Both the rock-jawed Cena and a steely Theron don’t open the film up for much fun, nor does the oft-recurring backstory that saps some of the film’s speed. What gives F9 a boost? Well, Helen Mirren did, during a layover in London. The best are Ludacris and Gibson, who, more than anyone else, give F9 a much-needed nod of self-awareness. It’s Taj who says one of the most defining rules for a franchise that never slows down for scientific reality: as long as we obey the laws of physics, we’ll be fine.
They then prepare to launch into orbit in a car/rocket ship, making Doc’s time-traveling DeLorean look like a relatively sensible vehicle. I’m not exactly sure why they’re shooting something into space about destroying a satellite, but I loved every minute of it. Much of F9 is some sort of slog. There are some not very dynamic chases, lots of flashbacks, ho-hum villains and an oddly prominent role for magnets. But when Taj and Roman reach gravity, the movie finally takes flight with crazy grandeur.

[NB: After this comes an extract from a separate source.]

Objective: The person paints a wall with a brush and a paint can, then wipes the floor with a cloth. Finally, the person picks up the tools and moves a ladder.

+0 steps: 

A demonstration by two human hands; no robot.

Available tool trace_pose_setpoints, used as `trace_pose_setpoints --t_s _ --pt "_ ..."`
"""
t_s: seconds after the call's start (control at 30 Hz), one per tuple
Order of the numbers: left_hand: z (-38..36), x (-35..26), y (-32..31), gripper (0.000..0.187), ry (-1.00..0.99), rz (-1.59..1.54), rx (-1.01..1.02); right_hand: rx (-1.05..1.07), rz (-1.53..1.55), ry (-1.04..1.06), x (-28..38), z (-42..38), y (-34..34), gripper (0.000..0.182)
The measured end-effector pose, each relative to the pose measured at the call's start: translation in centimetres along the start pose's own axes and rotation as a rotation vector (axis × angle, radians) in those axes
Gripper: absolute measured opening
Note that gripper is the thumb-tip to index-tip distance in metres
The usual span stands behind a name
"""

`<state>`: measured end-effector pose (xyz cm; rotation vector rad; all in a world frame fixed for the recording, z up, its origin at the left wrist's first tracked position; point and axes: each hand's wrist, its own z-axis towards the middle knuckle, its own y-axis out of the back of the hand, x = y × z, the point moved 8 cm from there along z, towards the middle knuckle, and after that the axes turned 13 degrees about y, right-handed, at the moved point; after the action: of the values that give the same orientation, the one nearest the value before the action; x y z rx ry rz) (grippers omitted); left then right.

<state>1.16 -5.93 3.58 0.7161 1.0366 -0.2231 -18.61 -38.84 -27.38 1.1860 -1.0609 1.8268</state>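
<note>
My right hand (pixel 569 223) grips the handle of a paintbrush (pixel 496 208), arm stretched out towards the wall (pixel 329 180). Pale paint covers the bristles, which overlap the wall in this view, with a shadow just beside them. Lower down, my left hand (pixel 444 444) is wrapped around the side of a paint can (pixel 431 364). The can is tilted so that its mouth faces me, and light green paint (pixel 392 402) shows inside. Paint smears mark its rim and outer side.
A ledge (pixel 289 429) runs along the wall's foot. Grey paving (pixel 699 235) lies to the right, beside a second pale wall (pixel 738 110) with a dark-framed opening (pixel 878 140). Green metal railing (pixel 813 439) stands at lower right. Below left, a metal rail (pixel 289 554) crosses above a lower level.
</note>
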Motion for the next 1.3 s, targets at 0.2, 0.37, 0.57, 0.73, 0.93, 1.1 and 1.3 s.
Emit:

Some will no doubt be less enthusiastic about Fast & Furious running a full-length cartoon, but I’d take that from the solemn speeches about family any day. The Fast and Furious movies are best when they’re not fast or furious, just a little silly.
At some point, as a combination of four-wheelers floated through the air, I started to wonder what these movies will look like for future generations, possibly generations that have moved beyond the car, at least the gasoline variant, or those living with more serious ones. consequences of climate change. Will Fast and Furious seem a reflection of our dubious belief in the limitless possibilities of cars, of our tendency to live by our cars? Or an admission of how ridiculous that addiction is? Either way, the joy ride probably can’t last forever. Vin Diesel’s contract expires one day.
F9, published by Universal Pictures, has been rated PG-13 by the Motion Picture Association of America for sequences of violence and action, and language.